Tearful plea from the daughter of a missing 75-year-old man in NSW, as heartbreaking news continues to devastate the family
May 2026 has left a somber silence across the news cycle in New South Wales. With 50 separate missing person appeals issued in less than 30 days, state police are confronting an alarming reality. Among these cases, the stories of Ivan Jakus (75) and Rita-Marie Collin (60) are not merely headlines; they represent the lingering anguish of families trapped in a state of indefinite waiting, where every lead is slowly eroded by the relentless passage of time.
Ivan Jakus: When Dementia Battles the Survival Instinct

Ivan Jakus, a retired bricklayer of Croatian descent, walked out of the Istra Social Club in Leppington, Sydney, at 5:30 PM on April 12 and has not been seen since. Five weeks have passed, and his daughter, Victoria, remains tirelessly dedicated to the search. What makes this disappearance particularly tragic is the heartbreaking contrast in Mr. Jakus’ condition: a mind steadily fracturing under the weight of dementia, yet a body possessing an astonishing, resilient strength.
Victoria recounted her father’s capability to NewsWire through tears: “My dad is very fit. His mind has started to go, but he’s fit as a fiddle. He can jump fences and he can walk for kilometres on end. We know he walked 18km to the last point we saw him … we just don’t know how much further he went after that.”
She also struggled to mask her frustration regarding the authorities’ initial approach: “I just feel like my dad was underestimated from the start. There was such a time lapse in everything, and we would spend days searching one area when days later it would come out that he was somewhere else.”
Her frustration is not merely a critique; it is the desperate plea of a daughter racing against time. She admitted: “It’s frustrating, but at the same time I understand as well. They can’t just keep everybody out here for us.” Her resilience, bolstered by a community of 2,000 Facebook followers, has become her sole anchor as official investigative avenues run dry.
Rita-Marie Collin: The Mystery of an Unmarked Departure
On the other side of this tragedy lies 60-year-old Rita-Marie Collin from Kariong, Central Coast, who vanished in the early hours of May 5. Unlike Mr.

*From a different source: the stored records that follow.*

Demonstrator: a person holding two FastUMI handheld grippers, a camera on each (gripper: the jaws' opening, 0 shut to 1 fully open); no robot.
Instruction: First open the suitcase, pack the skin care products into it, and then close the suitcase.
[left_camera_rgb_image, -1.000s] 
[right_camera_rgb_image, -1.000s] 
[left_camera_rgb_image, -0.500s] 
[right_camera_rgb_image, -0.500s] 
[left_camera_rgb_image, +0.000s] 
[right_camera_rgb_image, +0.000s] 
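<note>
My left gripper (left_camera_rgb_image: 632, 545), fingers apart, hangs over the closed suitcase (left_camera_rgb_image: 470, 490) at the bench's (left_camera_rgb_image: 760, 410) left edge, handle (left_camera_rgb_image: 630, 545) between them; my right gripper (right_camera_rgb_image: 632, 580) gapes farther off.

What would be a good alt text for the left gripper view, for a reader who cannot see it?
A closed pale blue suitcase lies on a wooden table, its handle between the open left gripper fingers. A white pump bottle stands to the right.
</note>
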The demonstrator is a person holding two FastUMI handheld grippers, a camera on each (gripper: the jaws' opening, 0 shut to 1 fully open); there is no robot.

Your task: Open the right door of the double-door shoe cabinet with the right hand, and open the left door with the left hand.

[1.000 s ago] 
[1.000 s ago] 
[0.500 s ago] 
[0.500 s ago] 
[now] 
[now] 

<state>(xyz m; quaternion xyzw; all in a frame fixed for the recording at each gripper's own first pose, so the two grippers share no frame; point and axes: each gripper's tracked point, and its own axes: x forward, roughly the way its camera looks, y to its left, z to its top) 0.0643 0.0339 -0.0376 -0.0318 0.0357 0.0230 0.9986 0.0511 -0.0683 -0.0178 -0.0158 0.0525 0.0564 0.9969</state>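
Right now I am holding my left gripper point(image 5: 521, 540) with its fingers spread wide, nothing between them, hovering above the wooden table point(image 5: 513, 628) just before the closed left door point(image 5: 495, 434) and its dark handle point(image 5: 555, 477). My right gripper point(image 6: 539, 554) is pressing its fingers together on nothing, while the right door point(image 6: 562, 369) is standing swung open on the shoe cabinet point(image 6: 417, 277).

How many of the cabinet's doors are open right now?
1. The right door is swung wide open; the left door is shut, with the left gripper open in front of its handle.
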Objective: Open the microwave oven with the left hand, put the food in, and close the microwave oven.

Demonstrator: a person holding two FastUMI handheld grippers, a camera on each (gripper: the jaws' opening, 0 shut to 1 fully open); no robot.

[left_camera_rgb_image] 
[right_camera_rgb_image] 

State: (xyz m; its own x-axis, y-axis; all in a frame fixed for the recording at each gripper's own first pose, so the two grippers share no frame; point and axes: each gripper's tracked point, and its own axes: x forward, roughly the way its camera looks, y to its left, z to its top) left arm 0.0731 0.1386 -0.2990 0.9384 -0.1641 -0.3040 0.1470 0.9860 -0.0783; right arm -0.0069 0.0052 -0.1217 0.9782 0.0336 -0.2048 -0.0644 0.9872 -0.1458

Jakus, who may have wandered off due to disorientation, Ms. Collin’s disappearance remains a complete enigma. She left her home at 2:45 AM without leaving behind plans or notes—a move entirely out of character for a woman known for her meticulous nature.
Her daughter, Amy, bared her soul in a desperate message on their GoFundMe page: “My mum is still missing. Someone must know something. No, she did not say where she was going and no one was aware of any plans she had that day. She would usually diarise absolutely everything and there were no entries for that day.”
Amy added a chilling detail to the mystery: “She was not a bushwalker or camper or hiker or nature person at all, (but) we are keeping an open mind though.” The silence of the landscape, coupled with the lack of dashcam footage along Woy Woy Road, has left the family in a state of profound disorientation: “There are no further sightings and every single lead has gone cold. There are so many questions and absolutely no answers.”
Perspective: The Chasm Between Technology and Humanity
From an investigative standpoint, Meni Caroutas—a specialist from The Missing Australia podcast—emphasizes that it is never too late to search. The police’s renewed appeals are a final attempt to bridge the gaps in information. Yet, from a human perspective, these cases raise a haunting question about the impotence of modern society: How can a person simply “evaporate” in a world saturated with surveillance and constant connectivity?
The frustration voiced by Victoria Jakus and the grief of Amy Collin are not just personal tragedies; they are a reflection of a society where the elderly and the vulnerable can become “ghosts” at any moment.
Police search efforts may eventually wind down, but for those left behind, time never stops. They continue, day after day, clinging to the fragile hope that a seemingly “insignificant” tip from a passerby will become the key to solving the mystery that claimed their loved ones. For the families of Ivan and Rita-Marie, life has ceased to be a journey; it has become a breathless vigil in the void where there are no answers.